══ Available data ══

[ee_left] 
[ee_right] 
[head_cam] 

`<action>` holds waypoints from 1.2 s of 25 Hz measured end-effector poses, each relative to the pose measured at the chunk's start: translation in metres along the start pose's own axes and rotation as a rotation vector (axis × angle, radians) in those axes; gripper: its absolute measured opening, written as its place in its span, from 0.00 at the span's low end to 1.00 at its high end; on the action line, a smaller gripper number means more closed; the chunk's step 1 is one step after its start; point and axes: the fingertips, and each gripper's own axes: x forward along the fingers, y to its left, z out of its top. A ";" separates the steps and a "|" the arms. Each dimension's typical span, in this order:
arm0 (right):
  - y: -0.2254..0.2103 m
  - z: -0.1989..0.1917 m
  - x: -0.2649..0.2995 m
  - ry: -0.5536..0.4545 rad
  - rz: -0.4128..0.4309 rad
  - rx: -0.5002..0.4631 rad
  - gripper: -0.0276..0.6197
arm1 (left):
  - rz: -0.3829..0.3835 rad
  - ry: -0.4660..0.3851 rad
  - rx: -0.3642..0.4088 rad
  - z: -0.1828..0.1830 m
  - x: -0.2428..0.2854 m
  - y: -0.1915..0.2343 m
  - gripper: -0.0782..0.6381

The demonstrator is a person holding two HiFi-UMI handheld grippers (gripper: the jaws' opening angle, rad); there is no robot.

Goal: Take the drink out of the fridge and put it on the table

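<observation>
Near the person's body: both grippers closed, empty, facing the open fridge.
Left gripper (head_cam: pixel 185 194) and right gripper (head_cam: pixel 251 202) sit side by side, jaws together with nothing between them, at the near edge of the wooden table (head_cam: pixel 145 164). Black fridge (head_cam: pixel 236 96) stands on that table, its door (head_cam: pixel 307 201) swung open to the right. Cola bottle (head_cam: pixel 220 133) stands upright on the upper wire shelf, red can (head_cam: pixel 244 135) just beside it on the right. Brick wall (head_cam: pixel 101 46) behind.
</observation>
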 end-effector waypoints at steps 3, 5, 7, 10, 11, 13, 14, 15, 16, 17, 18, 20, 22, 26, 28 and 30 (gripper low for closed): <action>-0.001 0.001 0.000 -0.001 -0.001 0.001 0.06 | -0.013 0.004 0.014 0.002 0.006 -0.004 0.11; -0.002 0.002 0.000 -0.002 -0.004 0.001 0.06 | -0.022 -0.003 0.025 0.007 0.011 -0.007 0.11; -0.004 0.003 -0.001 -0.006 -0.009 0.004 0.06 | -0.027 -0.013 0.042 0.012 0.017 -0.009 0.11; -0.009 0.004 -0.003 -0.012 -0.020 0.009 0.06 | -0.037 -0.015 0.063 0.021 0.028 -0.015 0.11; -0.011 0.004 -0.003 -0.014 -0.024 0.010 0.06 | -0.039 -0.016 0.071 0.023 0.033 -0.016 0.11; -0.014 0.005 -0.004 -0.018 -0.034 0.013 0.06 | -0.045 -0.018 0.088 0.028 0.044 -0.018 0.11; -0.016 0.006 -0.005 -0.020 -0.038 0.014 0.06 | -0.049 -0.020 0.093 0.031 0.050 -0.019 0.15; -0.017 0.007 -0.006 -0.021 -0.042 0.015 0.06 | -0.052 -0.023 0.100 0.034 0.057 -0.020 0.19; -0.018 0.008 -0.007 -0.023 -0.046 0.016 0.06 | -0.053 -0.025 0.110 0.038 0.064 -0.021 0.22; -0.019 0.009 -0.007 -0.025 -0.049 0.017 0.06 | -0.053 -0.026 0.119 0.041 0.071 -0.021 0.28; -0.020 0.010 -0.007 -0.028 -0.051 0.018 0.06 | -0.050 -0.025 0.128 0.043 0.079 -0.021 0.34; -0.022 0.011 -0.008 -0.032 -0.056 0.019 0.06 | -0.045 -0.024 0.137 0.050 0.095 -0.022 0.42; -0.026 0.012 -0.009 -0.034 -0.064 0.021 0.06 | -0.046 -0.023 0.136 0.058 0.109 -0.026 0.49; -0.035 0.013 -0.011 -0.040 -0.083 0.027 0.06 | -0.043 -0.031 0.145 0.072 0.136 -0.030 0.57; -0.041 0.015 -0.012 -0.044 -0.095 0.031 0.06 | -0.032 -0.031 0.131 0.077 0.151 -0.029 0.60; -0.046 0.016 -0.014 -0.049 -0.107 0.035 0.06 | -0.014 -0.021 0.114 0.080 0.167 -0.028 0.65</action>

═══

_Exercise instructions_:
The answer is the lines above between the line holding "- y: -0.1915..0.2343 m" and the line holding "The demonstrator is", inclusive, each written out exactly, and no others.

_Output below_:
  - y: -0.1915..0.2343 m
  - gripper: -0.0782..0.6381

The demonstrator is a person holding two HiFi-UMI handheld grippers (gripper: the jaws' opening angle, rad); there is no robot.

The exercise concludes with this answer.